WORK TO COMPLETE: Your copy should match the listing word for word, apart from the pictures, which are left out.

DATA SEGMENT:
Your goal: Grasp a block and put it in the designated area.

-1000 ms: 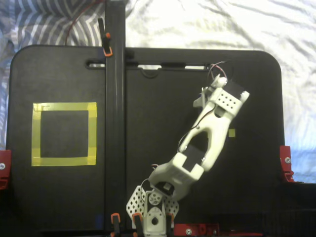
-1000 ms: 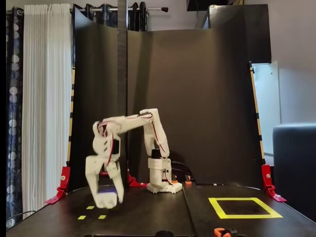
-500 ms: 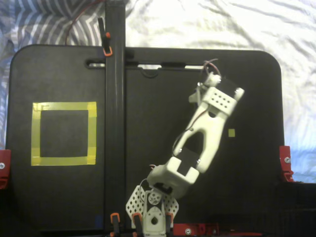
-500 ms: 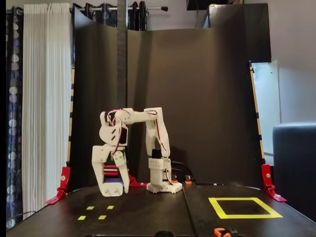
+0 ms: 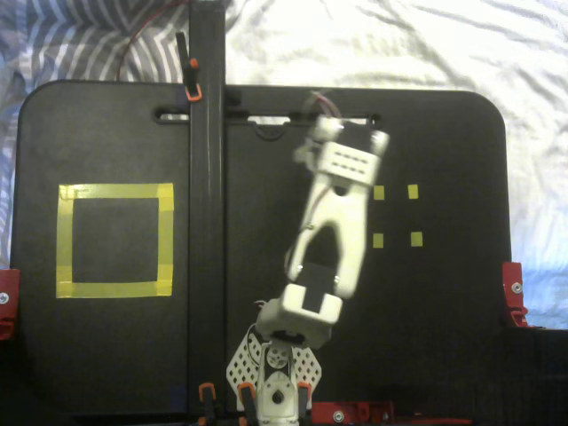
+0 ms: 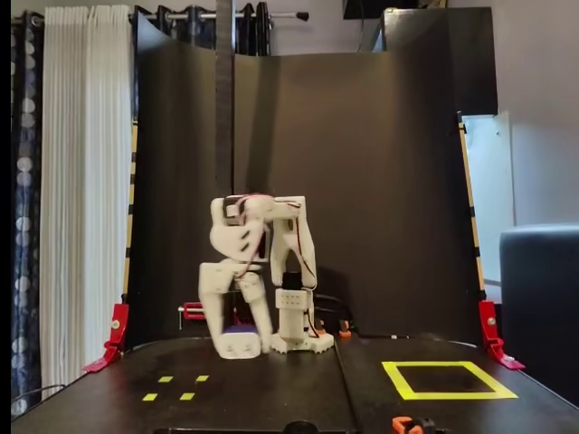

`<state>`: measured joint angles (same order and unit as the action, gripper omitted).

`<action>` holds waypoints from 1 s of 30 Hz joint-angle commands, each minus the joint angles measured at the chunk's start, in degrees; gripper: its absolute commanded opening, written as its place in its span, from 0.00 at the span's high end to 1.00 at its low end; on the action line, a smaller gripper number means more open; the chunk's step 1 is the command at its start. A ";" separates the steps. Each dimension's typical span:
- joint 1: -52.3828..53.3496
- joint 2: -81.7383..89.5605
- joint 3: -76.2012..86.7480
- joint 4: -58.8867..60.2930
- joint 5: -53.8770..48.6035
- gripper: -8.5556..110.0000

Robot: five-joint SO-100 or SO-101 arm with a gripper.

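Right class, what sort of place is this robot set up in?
Probably a home setup, not a lab: the black board lies on rumpled bed sheets, curtains hang behind, and the arm is clamped on.

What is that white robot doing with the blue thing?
The white robot arm is carrying a small dark blue block pinched in its jaws, held just above the black table. It is over by the four little yellow markers. The big yellow tape square, where the block is meant to go, is on the other side of the table and has nothing in it yet.
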<state>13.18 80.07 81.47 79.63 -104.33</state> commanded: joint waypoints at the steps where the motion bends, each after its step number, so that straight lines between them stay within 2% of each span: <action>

EXERCISE OUTPUT:
Your goal: Grasp a block and put it in the designated area.

-1000 ms: 
-1000 ms: 
-500 ms: 
-500 ms: 
+0 ms: 
+0 ms: 

`<state>`: measured joint angles (same order and unit as the action, gripper omitted).

`<action>` holds waypoints from 1 s of 30 Hz joint-angle commands, each minus the joint angles measured at the chunk's start, in degrees; gripper: its absolute commanded opening, written as its place in its span, from 0.00 at the span's high end to 1.00 at its low end; on the action line, a smaller gripper number means more open; the chunk's step 1 is the command at its start. A ";" separates the steps. Each dimension's typical span:
- joint 1: -52.3828..53.3496
- joint 2: -81.7383..89.5605
- joint 3: -76.2012..86.7480
- joint 4: -58.8867..60.2930
- joint 5: -53.8770..48.6035
- gripper: -8.5556..110.0000

Robot: five-joint SO-100 or SO-101 arm with a gripper.

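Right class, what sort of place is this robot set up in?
Probably a home setup, not a lab: the black board lies on rumpled bed sheets, curtains hang behind, and the arm is clamped on.

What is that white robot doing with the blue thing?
The white robot arm is carrying a small dark blue block pinched in its jaws, held just above the black table. It is over by the four little yellow markers. The big yellow tape square, where the block is meant to go, is on the other side of the table and has nothing in it yet.
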<state>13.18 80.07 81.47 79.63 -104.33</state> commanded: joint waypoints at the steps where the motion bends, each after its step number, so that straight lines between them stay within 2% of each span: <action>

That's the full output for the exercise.